Look at the preamble to the Constitution, which sets out the reasons for enacting this framework of our law in the first place.

    We the People of the United States, in Order to form a more perfect Union, establish Justice, insure domestic Tranquility, provide for the common defence, promote the general Welfare, and secure the Blessings of Liberty to ourselves and our Posterity, do ordain and establish this Constitution for the United States of America.77

Common sense tells us that no interpretation of any legal text can rightly be read so as to threaten the explicitly stated reasons for enacting the text in the first place. I think the preamble supports the idea that we the people can rein in someone's claim to a "right" if that right presents enough of a threat to our domestic tranquility, and if the general welfare of our people is in enough danger. The danger posed by powerful weapons controlled by incompetent, careless, or malevolent individuals obviously qualifies.

No right is absolute. We correct statutes suffering from a scrivener's error.78 We permit numerous exceptions to the prohibition on hearsay testimony.79 We recognize the First Amendment's protection of the freedom of speech and of the press as fundamental, yet we restrain libel80, slander81, pornography82, "fighting words"83, and speech that incites panic84. The Confrontation Clause of the Sixth Amendment protects a criminal defendant's right "to be confronted with the witnesses against him,"85 we (perhaps unconstitutionally) permit children to accuse adults of molestation while seated behind the safety of a screen through which only the child on the witness stand can see.86 Although judges often exceed their authority when interpreting the Constitution, our legal system does sometimes correctly impose limits and create exceptions to our most fundamental rights in ways that actually preserve the purpose of the Constitution.

Surely, we can come up with reasonable limits on the right to keep and bear arms. To impose these restrictions correctly and legitimately, we would need to enact a Twenty-Eighth Amendment that fleshes out the Second. Perhaps we could limit the right to keep and bear arms to those weapons with destructive power equivalent to the best heavy weapons of the late Eighteenth or early Nineteenth Centuries. This would permit citizens to arm themselves, but not with weapons so capable of killing vast numbers of other people that the risk would outweigh the benefit. This framework might draw the outer boundary at, say, a mid-size howitzer, a backpack sized flamethrower, a shoulder-launched surface-to-air missile, or an anti-tank mine. Such weapons are destructive, to be sure, yet still comparable to the power wielded by a militiaman of two hundred years ago, standing behind an artillery piece or on the bridge of a privateer's ship, firing at a crowded enemy troop vessel. Therefore, these weapons should be suitable for private ownership.

The kinds of limits I foresee would also preserve the ability to resist any standing army unleashed against us from Washington, albeit not in the same "toe-to-toe on the field of battle" style used by our ancestors in the Revolutionary War. The battle would revert to a guerilla-style conflict, much like the fighting by the French Resistance in occupied France in World War II, or like the efforts of the Contras in Nicaragua in the 1980s. Regardless, no standing army could forever withstand a sustained guerilla war without resorting to weapons of mass destruction . . . which would irreparably scorch the very earth that the army would seek to rule.

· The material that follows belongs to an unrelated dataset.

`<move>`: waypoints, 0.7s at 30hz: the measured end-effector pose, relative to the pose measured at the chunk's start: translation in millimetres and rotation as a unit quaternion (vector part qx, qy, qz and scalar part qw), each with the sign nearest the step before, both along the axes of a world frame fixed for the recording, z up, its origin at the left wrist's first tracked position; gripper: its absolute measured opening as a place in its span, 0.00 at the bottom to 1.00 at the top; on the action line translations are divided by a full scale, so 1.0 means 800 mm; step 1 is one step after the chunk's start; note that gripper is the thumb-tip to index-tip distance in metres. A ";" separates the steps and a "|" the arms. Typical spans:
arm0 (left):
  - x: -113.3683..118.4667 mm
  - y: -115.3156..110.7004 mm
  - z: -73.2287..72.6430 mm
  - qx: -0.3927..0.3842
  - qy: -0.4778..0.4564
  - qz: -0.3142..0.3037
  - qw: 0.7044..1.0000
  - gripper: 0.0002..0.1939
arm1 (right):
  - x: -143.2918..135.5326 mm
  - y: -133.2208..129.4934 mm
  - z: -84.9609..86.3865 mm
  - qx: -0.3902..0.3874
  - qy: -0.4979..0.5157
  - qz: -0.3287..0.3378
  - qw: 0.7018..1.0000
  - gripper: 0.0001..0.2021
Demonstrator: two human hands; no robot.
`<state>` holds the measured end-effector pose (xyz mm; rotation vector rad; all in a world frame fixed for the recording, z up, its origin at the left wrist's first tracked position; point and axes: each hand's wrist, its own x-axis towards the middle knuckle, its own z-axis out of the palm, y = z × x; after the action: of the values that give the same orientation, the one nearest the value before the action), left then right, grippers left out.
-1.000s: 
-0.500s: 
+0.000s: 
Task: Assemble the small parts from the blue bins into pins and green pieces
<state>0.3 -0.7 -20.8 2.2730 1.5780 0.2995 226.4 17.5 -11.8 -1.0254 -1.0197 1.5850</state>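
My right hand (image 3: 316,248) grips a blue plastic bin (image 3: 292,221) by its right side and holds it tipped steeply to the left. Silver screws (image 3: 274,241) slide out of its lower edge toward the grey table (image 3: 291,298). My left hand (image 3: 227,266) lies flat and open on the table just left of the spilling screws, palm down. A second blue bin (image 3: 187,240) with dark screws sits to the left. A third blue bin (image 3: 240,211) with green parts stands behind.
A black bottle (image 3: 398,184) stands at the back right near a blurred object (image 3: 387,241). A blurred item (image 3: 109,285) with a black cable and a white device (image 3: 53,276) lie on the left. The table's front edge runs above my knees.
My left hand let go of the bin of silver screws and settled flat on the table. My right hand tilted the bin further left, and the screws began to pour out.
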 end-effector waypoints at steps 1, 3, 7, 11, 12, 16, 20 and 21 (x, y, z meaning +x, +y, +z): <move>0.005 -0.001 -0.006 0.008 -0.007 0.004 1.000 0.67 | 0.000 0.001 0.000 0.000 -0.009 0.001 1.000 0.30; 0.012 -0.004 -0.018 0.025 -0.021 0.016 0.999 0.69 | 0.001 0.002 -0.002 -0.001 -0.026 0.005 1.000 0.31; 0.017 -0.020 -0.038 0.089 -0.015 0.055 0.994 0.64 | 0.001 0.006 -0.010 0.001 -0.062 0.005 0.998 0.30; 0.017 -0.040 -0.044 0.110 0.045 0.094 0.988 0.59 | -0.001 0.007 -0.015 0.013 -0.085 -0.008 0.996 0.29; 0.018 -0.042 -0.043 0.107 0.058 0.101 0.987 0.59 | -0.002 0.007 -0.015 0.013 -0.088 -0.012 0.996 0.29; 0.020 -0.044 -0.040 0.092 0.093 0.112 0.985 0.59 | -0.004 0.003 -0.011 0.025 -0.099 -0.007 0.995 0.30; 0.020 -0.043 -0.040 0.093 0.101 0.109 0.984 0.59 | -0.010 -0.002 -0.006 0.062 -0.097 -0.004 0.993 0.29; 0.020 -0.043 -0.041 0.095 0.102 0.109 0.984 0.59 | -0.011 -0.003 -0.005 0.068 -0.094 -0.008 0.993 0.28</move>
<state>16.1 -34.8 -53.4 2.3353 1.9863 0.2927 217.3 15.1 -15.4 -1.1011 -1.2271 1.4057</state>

Read honestly, the individual right to keep and bear arms in defense of self and country protects every kind of weapon one could want and afford. However, I am certain that the right can survive in a post-Emerson textualist nation while still protecting us from nuts with nukes, if we impose reasonable limits on the exercise of that right.

I simply think we will have to look outside the Second Amendment to other parts of the Constitution to find the authority to do it.